C’est, à l’orée du kraal, la marche nuptiale ; Un couple de lions progresse, martial. Les cirrus incarnats font au ciel un portique Où l’astre d’or suspend ses fléaux erratiques. Les halos oscillants filtrent, ainsi drapée, La dentelle ajourée des arbustes épais. Dans un acacia, des chimpanzés, en cœur, Stridulent leurs échos en triolets moqueurs. Un vent d’hostilité rôde sur la savane ; Les deux fauves gourmés pénètrent ses arcanes.
Dans le miroir sans tain d’une psyché liquide, Se confie, à l’étang, l’antilope languide.
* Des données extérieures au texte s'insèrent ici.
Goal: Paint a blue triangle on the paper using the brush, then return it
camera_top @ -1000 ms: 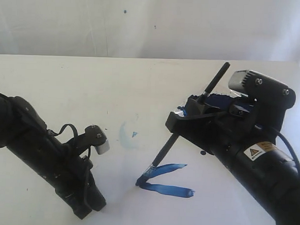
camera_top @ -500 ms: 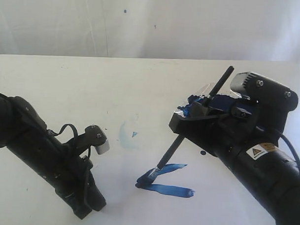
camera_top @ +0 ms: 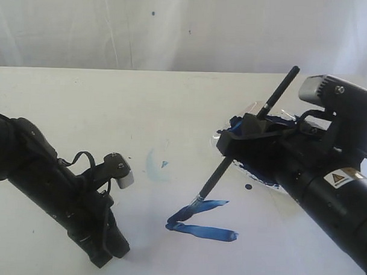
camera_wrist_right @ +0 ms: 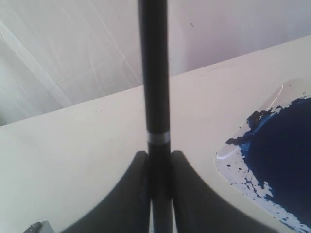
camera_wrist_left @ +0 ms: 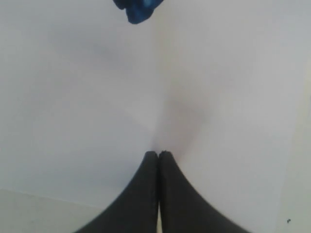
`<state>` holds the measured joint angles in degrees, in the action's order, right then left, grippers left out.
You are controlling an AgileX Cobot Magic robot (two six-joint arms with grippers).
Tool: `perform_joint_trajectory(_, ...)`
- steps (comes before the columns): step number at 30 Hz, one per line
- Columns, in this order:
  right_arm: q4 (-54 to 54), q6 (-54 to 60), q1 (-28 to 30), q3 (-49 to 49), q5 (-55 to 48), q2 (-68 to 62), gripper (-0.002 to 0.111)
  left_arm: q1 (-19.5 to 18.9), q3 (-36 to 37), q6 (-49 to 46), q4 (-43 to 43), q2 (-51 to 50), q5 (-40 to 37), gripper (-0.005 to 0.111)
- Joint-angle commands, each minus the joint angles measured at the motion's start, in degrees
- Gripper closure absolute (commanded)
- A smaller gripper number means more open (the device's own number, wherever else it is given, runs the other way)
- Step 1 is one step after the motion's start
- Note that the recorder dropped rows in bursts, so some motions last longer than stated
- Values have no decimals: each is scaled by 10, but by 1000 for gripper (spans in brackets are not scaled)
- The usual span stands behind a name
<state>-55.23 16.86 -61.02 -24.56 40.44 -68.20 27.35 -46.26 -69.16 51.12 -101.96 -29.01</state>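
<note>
Two sides of the blue triangle (camera_top: 205, 231) lie on the paper (camera_top: 150, 239) — the right tool (camera_top: 234, 143), clamped on the brush (camera_top: 217, 177), holds its bristles at the upper stroke — so the closing side and the return seem to remain; the left tool (camera_wrist_left: 158, 154) is pinched shut, empty.

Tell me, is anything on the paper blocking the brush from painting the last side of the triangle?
Nothing visible does. The brush, held by the right gripper, touches the upper blue stroke; the paper between the two strokes' open ends is bare.
</note>
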Motion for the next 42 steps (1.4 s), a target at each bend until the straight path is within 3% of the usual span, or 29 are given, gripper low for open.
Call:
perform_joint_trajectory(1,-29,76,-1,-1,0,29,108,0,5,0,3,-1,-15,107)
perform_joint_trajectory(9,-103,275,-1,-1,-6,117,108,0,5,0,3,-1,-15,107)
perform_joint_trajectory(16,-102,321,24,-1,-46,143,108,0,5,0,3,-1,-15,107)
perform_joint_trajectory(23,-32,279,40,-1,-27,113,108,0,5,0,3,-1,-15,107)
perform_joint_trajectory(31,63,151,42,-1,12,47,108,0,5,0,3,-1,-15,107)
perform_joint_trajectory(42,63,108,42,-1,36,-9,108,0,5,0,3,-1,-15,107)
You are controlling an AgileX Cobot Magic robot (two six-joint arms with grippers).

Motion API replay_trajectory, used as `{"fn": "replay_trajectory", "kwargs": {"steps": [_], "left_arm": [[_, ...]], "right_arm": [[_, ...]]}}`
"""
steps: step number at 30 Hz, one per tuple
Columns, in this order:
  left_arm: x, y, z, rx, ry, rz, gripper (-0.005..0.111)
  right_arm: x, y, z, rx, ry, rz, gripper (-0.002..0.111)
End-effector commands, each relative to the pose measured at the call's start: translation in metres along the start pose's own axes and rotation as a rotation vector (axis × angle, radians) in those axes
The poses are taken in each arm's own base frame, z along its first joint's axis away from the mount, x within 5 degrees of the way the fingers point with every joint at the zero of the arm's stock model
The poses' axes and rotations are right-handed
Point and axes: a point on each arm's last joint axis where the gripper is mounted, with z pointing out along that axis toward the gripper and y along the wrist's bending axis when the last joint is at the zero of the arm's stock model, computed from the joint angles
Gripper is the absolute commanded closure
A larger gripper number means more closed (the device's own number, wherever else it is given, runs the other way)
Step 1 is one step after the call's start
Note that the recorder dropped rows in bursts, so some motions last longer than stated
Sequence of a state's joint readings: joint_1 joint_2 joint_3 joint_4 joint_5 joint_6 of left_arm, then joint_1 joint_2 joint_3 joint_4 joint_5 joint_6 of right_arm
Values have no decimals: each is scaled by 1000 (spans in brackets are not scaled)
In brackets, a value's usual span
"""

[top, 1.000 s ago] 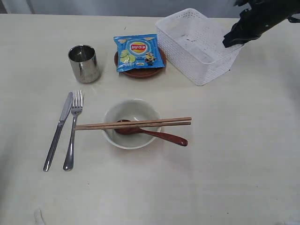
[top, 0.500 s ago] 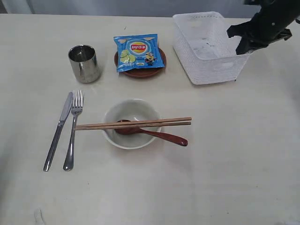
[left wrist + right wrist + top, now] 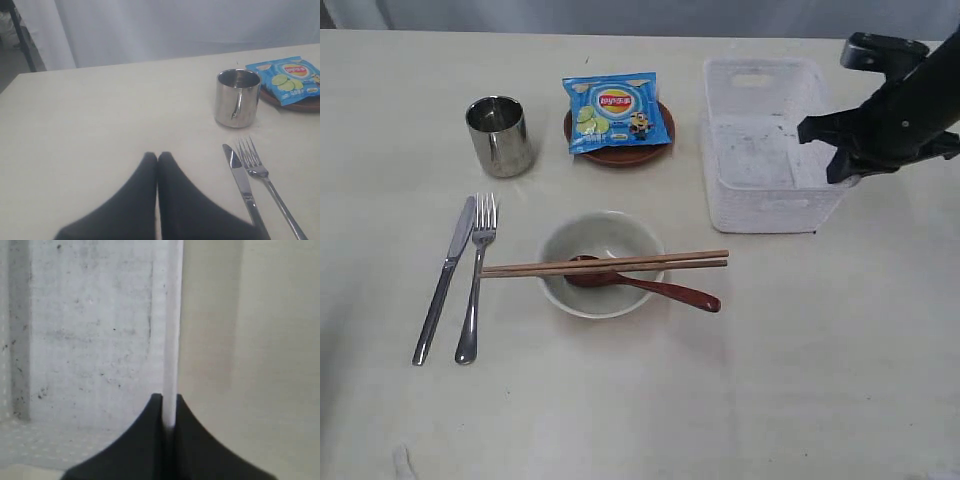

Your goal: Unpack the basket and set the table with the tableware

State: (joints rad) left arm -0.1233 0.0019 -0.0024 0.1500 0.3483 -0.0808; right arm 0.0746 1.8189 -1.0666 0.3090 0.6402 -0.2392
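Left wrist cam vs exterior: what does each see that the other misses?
Only left wrist: the left gripper, shut. Only exterior: basket, right gripper clamped on its wall, bowl, chopsticks, spoon. Both: cup, knife, fork, snack packet, plate.

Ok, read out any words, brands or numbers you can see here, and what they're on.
On the blue snack packet: white lettering in a red logo, too blurred to read; its smaller print too.
On the steel cup, bowl and basket: no text visible.
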Motion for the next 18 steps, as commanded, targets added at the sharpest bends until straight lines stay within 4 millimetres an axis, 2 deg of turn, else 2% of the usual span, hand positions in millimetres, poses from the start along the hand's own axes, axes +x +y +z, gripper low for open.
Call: {"fn": "replay_trajectory", "kwargs": {"steps": [1, 3, 8, 18], "left_arm": [[1, 0, 0, 6, 0, -3, 107], [1, 0, 0, 6, 0, -3, 107], [1, 0, 0, 6, 0, -3, 107], [1, 0, 0, 6, 0, -3, 107]], "right_arm": [[3, 27, -3, -23, -1, -52, 109], [2, 27, -3, -10, -6, 1, 109], [2, 17, -4, 98, -12, -22, 109], [-1, 14, -4, 127, -39, -10, 109]]}}
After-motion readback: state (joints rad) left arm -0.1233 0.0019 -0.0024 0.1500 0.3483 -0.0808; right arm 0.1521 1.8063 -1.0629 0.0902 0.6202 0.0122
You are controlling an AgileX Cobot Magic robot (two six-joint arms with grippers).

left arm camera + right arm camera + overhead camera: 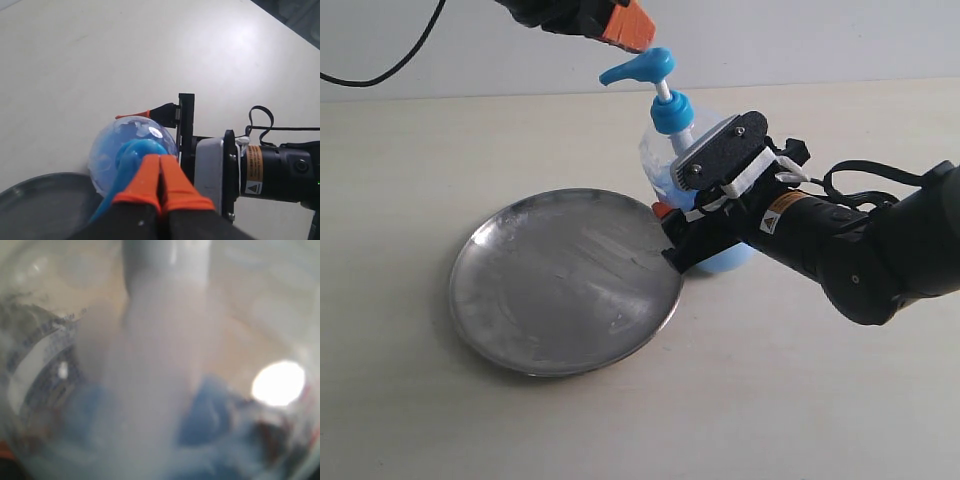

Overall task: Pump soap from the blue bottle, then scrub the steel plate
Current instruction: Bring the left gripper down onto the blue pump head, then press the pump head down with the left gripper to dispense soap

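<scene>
We've got the left gripper (160,167) with its orange fingers (145,182) pressed flat together, nothing between them, poised right over the blue pump head (642,67). Touching it or just clear? We can't tell. The white stem below shows plenty of height, so we judge the pump isn't pressed.

Below it, the right gripper (680,228) clasps the blue bottle (665,155) low on its body, jaws wide on either side, steadying it upright on the pale table (800,400). The bottle stands just beside the steel plate (565,285), right at the rim, with the spout aimed out over the plate. The plate looks dry and streaky, with no blue blob that we can see.

So we're at the pumping step, and at its very start by our reckoning. The next move calls for a straight push down on the pump head, centred so the closed tips don't slide off, with the right arm bracing the bottle against tipping.

The exterior view alone gives us the spout's line to the plate and the stem's height. The left wrist view, looking down, shows the tips lined up over the head. The right wrist view is nearly all blurred bottle, but it shows us the soap (210,412) pooled inside.
</scene>
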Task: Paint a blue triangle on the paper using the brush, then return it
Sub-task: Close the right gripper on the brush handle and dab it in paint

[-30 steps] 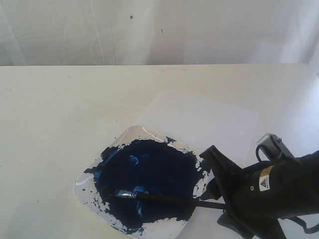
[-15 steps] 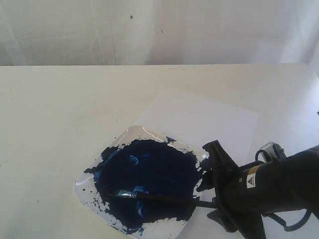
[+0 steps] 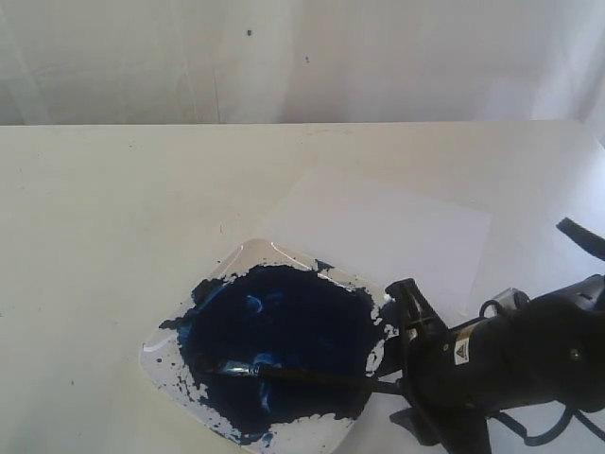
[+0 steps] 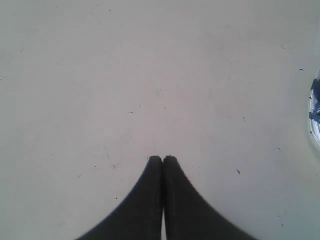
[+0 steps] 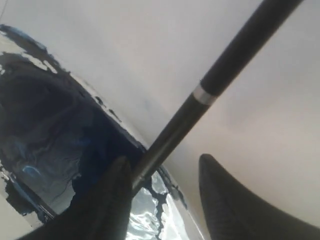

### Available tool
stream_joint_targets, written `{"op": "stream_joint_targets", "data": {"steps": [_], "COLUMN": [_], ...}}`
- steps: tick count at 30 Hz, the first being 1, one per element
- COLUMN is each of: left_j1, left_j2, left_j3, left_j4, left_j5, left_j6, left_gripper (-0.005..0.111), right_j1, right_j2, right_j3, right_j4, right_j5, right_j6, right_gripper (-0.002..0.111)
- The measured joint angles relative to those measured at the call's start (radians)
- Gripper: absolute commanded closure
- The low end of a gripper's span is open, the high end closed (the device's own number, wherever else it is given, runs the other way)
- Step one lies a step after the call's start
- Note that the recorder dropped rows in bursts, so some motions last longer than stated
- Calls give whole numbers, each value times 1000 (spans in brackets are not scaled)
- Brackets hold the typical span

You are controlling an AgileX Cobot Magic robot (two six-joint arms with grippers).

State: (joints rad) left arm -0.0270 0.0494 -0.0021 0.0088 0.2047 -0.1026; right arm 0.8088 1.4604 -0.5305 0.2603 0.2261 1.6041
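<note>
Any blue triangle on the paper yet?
No, the visible part of the paper is bare white in the exterior view, with no blue strokes on it.

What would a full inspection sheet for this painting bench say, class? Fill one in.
Surface: cream table, lightly specked.
Job's things: paper blank, no triangle seen; brush lying across the tray, bristles in the blue paint.
Clutter: nothing seen.
Grippers: left gripper shut above the table; right gripper open, astride the brush handle.
Cables: black cable beside the right arm.
Surroundings: white backdrop.
</note>
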Motion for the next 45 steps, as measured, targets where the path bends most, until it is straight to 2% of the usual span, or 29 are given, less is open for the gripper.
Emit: {"op": "stream_joint_targets", "data": {"steps": [35, 40, 45], "left_j1": [-18, -18, -18], "left_j2": [0, 0, 0], "left_j3": [0, 0, 0], "left_j4": [0, 0, 0], "left_j5": [0, 0, 0], "left_j6": [0, 0, 0], "left_gripper": [107, 107, 107], "right_j1": [-1, -1, -1], "right_j2": [88, 88, 88], "right_j3": [0, 0, 0], "right_j4": [-10, -28, -30], "right_j5": [-71, -62, -52], "right_j6": [56, 74, 78], "right_gripper": [69, 81, 81]}}
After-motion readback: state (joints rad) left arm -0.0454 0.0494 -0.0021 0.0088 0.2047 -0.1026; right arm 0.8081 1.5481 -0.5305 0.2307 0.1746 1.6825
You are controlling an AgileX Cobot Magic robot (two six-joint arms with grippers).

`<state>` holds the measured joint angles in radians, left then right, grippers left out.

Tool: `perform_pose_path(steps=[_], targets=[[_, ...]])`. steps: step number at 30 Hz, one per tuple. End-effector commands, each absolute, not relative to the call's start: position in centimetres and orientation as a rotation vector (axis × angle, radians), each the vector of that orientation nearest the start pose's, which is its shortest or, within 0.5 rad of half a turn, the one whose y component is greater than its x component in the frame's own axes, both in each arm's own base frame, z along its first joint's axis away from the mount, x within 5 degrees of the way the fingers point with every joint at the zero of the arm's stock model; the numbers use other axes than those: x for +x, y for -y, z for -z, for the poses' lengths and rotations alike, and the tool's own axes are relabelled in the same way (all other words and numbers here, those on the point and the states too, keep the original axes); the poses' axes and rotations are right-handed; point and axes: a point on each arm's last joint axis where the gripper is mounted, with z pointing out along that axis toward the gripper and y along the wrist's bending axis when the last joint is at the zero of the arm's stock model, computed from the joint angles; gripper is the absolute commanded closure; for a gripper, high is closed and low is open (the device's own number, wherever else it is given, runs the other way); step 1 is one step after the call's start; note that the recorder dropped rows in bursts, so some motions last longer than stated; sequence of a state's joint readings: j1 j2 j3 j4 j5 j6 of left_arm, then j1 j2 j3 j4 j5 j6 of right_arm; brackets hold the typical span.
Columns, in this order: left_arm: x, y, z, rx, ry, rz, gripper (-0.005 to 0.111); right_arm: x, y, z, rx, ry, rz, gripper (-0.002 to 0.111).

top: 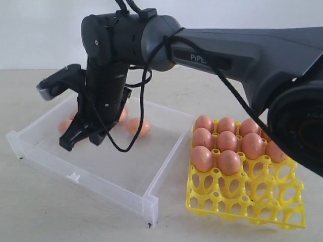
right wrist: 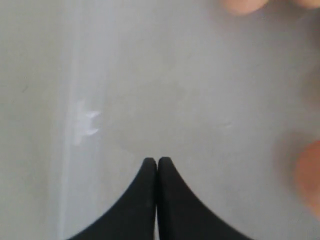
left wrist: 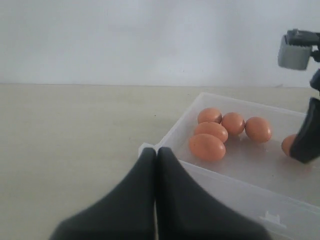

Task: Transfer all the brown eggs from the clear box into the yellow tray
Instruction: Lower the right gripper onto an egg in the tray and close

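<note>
The right claw point(top: 81, 140) hangs low inside the clear box point(top: 116, 194). Its two black fingers are pressed together with nothing between them, tips just above the bare floor near the middle of the box. About six brown eggs point(left wrist: 207, 146) are left to move. They lie on their sides in a loose cluster toward the back wall, beyond the claw and away from the front tab. In the exterior view one egg peeks out to the left of the fingers and two more show to the right, behind the arm. Their long axes seem to run roughly side to side in that view.

The right arm, reaching across, is clearly the nearer one. The left claw point(left wrist: 156, 152) is also closed and empty, outside the box by a front corner. The right claw would likely need to open and shift toward the back wall to straddle an egg.

Just beside the box, on its right, the yellow tray point(top: 242, 201) holds about nine eggs in its back rows, and its front cells are empty. Both rest on a pale table point(top: 50, 212).
</note>
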<state>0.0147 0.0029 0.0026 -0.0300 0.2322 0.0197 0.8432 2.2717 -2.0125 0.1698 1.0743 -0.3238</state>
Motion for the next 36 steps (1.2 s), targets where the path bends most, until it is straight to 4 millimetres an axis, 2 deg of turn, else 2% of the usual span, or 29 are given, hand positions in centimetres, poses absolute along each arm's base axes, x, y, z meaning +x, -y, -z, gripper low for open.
perform_pose_path(steps=[1, 3, 5, 7, 9, 11, 17, 21, 24, 36], targets=[[5.6, 0.0, -19.2, -0.015, -1.716, 0.01, 0.111, 34.0, -37.7, -22.4, -1.304, -2.252, -0.259, 0.108], [5.6, 0.0, -19.2, -0.015, -1.716, 0.01, 0.111, 34.2, -37.7, -22.3, -1.384, -2.192, -0.231, 0.101], [5.6, 0.0, -19.2, -0.015, -1.716, 0.01, 0.111, 33.9, -37.4, -22.1, -1.514, -2.156, -0.179, 0.087], [5.6, 0.0, -19.2, -0.015, -1.716, 0.01, 0.111, 33.8, -36.9, -21.7, -1.65, -2.124, -0.094, 0.067], [5.6, 0.0, -19.2, -0.015, -1.716, 0.01, 0.111, 33.9, -36.5, -21.5, -1.705, -2.109, -0.022, 0.052], [5.6, 0.0, -19.2, -0.015, -1.716, 0.01, 0.111, 34.2, -36.2, -21.3, -1.725, -2.104, 0.034, 0.045], [5.6, 0.0, -19.2, -0.015, -1.716, 0.01, 0.111, 35.6, -35.4, -20.8, -1.688, -2.104, 0.064, 0.045], [5.6, 0.0, -19.2, -0.015, -1.716, 0.01, 0.111, 37.0, -34.8, -19.9, -1.596, -2.135, 0.038, 0.045], [5.6, 0.0, -19.2, -0.015, -1.716, 0.01, 0.111, 37.3, -34.5, -19.5, -1.571, -2.171, -0.004, 0.045], [5.6, 0.0, -19.2, -0.015, -1.716, 0.01, 0.111, 38.8, -33.3, -17.3, -1.612, -2.194, 0.007, 0.045]])
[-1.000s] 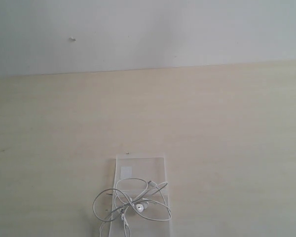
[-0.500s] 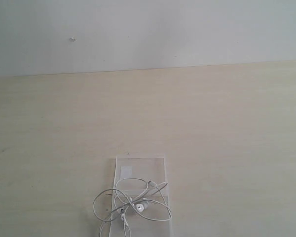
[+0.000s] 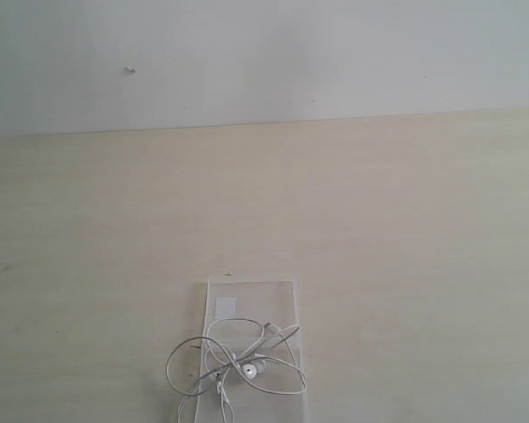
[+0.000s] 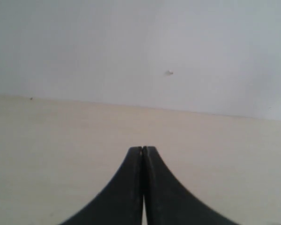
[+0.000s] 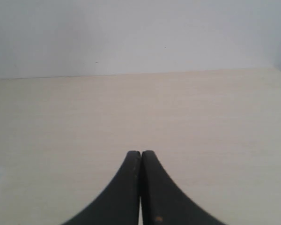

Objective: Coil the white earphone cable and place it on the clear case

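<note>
The white earphone cable (image 3: 238, 366) lies gathered in a few loose, overlapping loops on the near half of the clear case (image 3: 266, 301). The case sits flat on the pale wooden table (image 3: 379, 220), close to the lower edge of the exterior view. Its small white sticker (image 3: 226, 307) is uncovered on the far half. The earbuds (image 3: 249, 371) sit near the middle of the bundle. One loop bulges past the case's left edge and hangs over the table, probably because a thin springy wire relaxes outward when nothing pins it. The bundle looks held together only by its own tangle and the flat lid under it, so the coiling and placing appear essentially done, if untidy. Neither arm shows in the exterior view. Each wrist camera looks out over bare table toward the plain wall (image 3: 291, 53), with neither cable nor case clearly in sight. The left end effector (image 4: 143, 149) has its two dark fingers pressed together with nothing between them. The right end effector (image 5: 141, 152) is likewise closed and empty. That pose fits arms parked away from a delicate bundle that a stray touch could easily drag off the slick plastic.
</note>
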Tool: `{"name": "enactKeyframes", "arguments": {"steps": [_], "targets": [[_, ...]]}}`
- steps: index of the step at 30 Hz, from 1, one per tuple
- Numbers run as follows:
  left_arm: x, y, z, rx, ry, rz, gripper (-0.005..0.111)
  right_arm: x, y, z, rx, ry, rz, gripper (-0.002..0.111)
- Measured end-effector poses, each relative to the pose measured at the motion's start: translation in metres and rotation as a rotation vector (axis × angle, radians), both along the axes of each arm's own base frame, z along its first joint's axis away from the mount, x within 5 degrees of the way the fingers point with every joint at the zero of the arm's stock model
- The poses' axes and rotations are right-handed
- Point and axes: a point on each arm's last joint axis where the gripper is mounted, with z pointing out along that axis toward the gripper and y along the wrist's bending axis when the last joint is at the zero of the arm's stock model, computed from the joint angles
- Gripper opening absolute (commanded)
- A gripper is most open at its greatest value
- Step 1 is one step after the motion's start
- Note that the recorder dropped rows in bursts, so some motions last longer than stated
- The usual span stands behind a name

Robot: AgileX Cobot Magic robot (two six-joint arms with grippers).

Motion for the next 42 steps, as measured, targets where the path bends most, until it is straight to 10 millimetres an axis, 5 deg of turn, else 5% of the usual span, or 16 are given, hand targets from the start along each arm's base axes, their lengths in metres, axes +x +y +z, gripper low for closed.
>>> {"name": "enactKeyframes", "arguments": {"steps": [14, 21, 31, 42], "targets": [[-0.001, 0.004, -0.014, 0.171, 0.118, 0.024, 0.000, 0.000, 0.000, 0.000, 0.000, 0.000, 0.000, 0.000], [-0.002, 0.002, -0.022, 0.058, 0.190, 0.009, 0.000, 0.000, 0.000, 0.000, 0.000, 0.000, 0.000, 0.000], [-0.002, -0.001, -0.024, 0.191, 0.222, -0.046, 0.000, 0.000, 0.000, 0.000, 0.000, 0.000, 0.000, 0.000], [-0.002, -0.004, -0.024, 0.105, 0.210, -0.068, 0.000, 0.000, 0.000, 0.000, 0.000, 0.000, 0.000, 0.000]]}}
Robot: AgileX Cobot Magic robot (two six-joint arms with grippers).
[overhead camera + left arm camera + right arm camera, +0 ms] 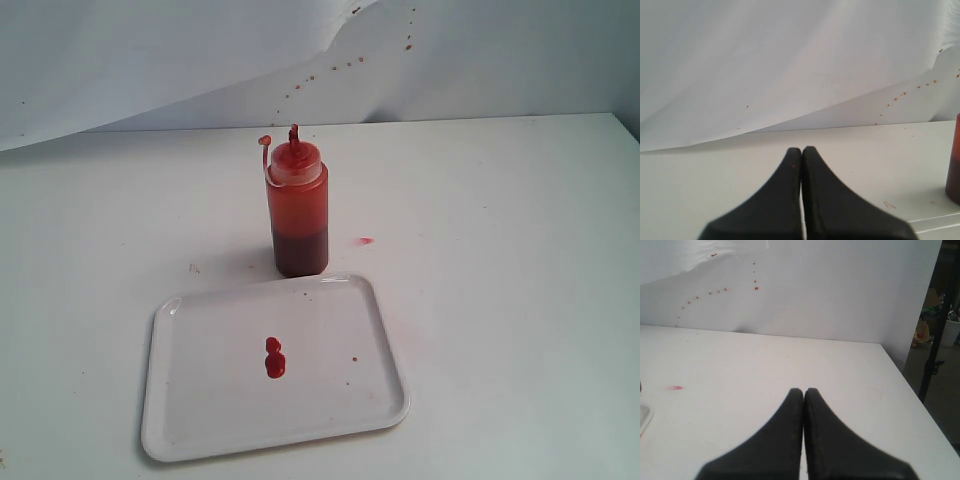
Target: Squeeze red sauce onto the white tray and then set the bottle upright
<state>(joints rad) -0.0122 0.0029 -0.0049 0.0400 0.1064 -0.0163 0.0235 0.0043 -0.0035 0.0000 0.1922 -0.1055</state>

Les ultimes faisceaux du spectre évanescent, Quand l’« ite » retentit fondent au soir naissant. Et le ballet s’anime où les bêtes vont boire, En clapotis rythmés, laper l’onde de moire. Les crapauds buffles crient leurs rauques harmonies ; Une aposiopèse éteint la symphonie. L’antilope pressent le frisson d’un péril ; Dans l’ombrage ont relui quatre chrysobéryls.
Les glaives ivoirins au venin séminal Happent leur venaison, scandent la bacchanale, Tranchent, comme un corail déchire une varangue, Les chairs endolories de l’animal exsangue. Ses sabots maculés des barbaries nocturnes Ont revêtu l’aspect de vermillons cothurnes. Le cœur à l’agonie emplit la canopée, Expirant mollement ses soupirs syncopés. L’aube dissout la nuit dans un jusant céleste ; Les lions sont partis sans demander leur reste.